Problem description: Once you find the line containing "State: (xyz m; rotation" in the data below, copy it and each following line exactly, up to and including the line containing "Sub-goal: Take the", and nothing else.

Records for the exercise:
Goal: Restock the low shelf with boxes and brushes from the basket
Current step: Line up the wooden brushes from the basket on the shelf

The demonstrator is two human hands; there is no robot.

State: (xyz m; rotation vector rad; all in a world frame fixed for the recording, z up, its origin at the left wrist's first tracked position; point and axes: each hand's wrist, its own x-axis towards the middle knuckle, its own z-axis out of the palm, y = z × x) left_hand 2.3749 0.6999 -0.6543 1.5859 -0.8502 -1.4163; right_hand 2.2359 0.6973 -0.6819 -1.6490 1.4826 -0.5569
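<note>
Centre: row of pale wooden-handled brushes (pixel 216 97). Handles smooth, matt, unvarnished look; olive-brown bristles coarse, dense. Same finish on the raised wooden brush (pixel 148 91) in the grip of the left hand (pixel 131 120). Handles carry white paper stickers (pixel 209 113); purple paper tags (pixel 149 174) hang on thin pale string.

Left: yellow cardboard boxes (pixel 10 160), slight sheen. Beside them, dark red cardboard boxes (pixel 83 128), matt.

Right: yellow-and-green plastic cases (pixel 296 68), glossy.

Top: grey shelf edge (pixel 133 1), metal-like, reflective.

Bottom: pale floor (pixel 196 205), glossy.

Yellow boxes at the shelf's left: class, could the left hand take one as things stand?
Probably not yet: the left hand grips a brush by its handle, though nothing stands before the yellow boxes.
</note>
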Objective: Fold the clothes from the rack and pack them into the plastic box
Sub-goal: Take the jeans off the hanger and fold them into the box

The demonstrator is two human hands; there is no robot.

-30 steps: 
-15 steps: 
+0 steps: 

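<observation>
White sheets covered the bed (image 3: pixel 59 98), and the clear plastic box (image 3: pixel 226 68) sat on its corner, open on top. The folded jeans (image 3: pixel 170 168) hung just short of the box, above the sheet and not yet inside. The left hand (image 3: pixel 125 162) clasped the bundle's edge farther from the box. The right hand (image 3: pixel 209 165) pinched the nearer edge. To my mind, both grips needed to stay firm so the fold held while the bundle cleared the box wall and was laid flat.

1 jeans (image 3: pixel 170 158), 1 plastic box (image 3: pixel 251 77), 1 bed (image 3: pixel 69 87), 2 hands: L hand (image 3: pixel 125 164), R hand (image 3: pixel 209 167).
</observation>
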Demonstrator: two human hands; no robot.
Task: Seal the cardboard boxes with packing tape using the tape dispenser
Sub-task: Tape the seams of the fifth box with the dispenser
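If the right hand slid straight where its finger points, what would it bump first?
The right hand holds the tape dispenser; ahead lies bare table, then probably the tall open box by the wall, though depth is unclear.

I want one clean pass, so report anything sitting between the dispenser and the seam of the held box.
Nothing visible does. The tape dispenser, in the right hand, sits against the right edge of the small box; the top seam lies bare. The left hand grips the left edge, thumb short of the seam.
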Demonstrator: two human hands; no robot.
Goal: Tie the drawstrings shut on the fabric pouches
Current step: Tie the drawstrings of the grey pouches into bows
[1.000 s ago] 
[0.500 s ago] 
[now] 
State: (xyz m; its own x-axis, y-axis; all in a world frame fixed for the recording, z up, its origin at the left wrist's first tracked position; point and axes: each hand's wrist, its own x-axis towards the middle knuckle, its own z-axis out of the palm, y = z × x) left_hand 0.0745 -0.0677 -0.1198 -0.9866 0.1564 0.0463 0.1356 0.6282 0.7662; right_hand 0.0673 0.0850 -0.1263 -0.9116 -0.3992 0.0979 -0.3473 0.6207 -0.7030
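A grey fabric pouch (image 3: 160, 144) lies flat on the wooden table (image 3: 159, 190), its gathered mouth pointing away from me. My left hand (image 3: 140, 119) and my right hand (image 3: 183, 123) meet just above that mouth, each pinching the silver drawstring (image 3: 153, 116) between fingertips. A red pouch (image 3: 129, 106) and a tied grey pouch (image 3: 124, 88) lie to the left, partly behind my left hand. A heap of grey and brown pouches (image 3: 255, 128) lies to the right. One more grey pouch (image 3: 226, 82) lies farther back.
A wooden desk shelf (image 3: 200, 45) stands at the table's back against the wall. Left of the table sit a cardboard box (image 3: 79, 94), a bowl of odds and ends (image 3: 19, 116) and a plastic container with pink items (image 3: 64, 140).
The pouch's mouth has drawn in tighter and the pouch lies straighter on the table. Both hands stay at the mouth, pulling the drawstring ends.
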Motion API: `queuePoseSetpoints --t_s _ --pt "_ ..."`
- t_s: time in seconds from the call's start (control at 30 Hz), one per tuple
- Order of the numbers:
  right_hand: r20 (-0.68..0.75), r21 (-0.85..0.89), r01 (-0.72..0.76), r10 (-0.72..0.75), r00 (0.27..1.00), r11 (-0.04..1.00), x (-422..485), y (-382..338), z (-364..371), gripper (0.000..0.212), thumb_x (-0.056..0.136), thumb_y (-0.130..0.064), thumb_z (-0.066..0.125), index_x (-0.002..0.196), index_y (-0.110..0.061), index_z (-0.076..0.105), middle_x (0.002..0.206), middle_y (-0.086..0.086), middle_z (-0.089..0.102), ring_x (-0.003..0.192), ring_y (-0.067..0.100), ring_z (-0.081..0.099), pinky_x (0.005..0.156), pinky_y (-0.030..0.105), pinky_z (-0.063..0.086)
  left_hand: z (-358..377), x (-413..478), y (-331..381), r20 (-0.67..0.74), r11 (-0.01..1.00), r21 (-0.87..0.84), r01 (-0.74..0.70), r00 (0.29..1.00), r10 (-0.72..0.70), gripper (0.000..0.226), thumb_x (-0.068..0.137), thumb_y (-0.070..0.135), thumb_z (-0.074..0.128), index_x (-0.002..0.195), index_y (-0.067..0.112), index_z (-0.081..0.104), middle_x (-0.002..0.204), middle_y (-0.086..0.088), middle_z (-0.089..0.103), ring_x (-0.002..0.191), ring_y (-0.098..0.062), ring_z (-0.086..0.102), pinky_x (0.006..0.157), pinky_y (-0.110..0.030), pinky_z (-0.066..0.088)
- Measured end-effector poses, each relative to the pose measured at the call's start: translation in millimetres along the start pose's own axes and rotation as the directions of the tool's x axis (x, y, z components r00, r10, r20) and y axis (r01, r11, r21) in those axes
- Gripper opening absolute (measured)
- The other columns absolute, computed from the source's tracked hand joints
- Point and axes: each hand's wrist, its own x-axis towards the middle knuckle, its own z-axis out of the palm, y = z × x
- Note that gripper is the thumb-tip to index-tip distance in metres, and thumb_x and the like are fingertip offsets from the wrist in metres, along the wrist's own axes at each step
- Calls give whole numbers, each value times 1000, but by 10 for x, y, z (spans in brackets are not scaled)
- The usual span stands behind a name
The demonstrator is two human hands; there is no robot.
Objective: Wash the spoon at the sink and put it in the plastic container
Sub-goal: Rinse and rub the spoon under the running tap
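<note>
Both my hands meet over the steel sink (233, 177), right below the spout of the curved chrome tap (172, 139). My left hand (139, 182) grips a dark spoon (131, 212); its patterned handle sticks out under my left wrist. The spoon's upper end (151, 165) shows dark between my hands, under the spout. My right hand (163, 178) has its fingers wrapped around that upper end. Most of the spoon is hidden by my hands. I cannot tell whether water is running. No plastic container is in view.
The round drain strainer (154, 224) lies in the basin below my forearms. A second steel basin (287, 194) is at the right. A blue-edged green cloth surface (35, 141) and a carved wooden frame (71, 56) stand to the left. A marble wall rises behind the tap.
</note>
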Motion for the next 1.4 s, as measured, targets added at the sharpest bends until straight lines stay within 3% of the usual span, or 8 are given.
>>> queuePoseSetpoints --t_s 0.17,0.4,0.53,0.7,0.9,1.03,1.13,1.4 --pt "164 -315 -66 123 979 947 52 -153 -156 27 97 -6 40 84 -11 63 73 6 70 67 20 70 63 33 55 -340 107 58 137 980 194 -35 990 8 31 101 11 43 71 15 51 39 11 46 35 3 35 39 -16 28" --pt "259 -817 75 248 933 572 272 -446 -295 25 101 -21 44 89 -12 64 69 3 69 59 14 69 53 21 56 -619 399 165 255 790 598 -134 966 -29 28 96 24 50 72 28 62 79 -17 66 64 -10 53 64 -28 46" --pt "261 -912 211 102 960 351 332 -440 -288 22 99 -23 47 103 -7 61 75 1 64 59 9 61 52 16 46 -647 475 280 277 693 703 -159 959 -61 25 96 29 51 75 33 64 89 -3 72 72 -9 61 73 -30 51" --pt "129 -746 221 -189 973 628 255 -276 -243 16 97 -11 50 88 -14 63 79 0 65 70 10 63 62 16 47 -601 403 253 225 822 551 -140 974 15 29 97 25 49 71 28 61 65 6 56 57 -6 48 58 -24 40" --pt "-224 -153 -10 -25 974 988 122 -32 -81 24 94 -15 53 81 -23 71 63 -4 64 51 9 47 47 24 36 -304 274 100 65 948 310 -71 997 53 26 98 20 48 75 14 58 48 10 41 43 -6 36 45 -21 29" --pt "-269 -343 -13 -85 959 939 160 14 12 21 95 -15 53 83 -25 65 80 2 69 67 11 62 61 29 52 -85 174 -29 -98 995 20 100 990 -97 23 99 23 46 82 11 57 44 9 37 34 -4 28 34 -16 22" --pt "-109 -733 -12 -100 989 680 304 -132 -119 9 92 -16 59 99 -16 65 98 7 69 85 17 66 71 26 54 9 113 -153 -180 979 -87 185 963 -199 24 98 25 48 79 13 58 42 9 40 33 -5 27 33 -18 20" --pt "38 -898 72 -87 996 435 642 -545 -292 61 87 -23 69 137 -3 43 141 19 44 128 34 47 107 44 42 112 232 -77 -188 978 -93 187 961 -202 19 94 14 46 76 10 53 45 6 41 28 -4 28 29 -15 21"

Solution to the problem:
State: (xyz m; rotation vector rad; all in a world frame fixed for the recording, z up, its origin at the left wrist's first tracked position; point and axes: each hand's wrist, its own x-axis towards the middle knuckle, its own z-axis out of the palm, y = z × x) left_hand 2.3749 0.6999 -0.6543 1.5859 -0.8502 -1.4163; right_hand 2.2359 0.6973 -0.6819 -1.6490 1.4826 -0.5569
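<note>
Centre: row of pale wooden-handled brushes (pixel 216 97). Handles smooth, matt, unvarnished look; olive-brown bristles coarse, dense. Same finish on the raised wooden brush (pixel 148 91) in the grip of the left hand (pixel 131 120). Handles carry white paper stickers (pixel 209 113); purple paper tags (pixel 149 174) hang on thin pale string.

Left: yellow cardboard boxes (pixel 10 160), slight sheen. Beside them, dark red cardboard boxes (pixel 83 128), matt.

Right: yellow-and-green plastic cases (pixel 296 68), glossy.

Top: grey shelf edge (pixel 133 1), metal-like, reflective.

Bottom: pale floor (pixel 196 205), glossy.

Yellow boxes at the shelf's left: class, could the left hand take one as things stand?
Probably not yet: the left hand grips a brush by its handle, though nothing stands before the yellow boxes.
</note>
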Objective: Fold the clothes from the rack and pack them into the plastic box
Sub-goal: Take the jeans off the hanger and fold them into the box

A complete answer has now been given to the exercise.